1. 9
    1. 4

      std::regex is notoriously slow and should not be used: https://stackoverflow.com/questions/70583395/why-is-stdregex-notoriously-much-slower-than-other-regular-expression-librarie

      The author would have been better off by depending on PCRE2

      1. 2

        Or RE2, it’s not the fastest, non-movable objects are annoying, and their use of an in-place Compile instead of a builder is infuriating to me, but it’s reasonably easy to use and the lack of backtracking makes it very attractive as a default.

        1. 1

          You’re probably alluding to this with “lack of backtracking” - I’ll point out that the most notable property of RE2 is that it has linear time complexity in the length of the pattern and the length of the string (O(m*n)), making it much less vulnerable to DoS attacks if one or both of them is user-generated input. Russ Cox has a series of articles on this.

          1. 1

            That is exactly what I was alluding to yes.

      2. 3

        This really feels like a mixture of non-idiomatic C and non-idiomatic C++ and it was a bit of a pain to follow. I ended up just reading the example program to understand it a bit better. I do realize it’s more in the “cool hack” category of code snippets 🙂.

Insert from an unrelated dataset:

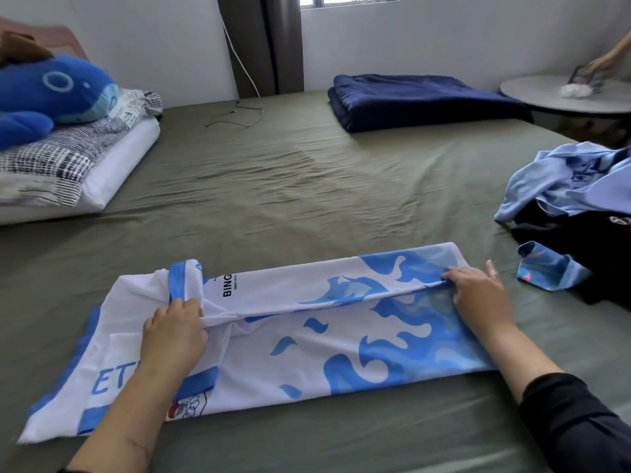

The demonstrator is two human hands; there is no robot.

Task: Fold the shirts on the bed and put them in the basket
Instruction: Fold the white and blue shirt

        Also I suggest “c” tag.

        1. 1

          Can you elaborate on why you consider the C part unidiomatic? On the C++ side, I’m not huge on overriding the global operator new and operator delete, but I couldn’t find anything wrong on the C side.

          1. 1

            Maybe they are small things. Allocating 2 MB for the arena with:

            int   cap = 1<<21;
            

            Also lots of ptrdiff_t everywhere.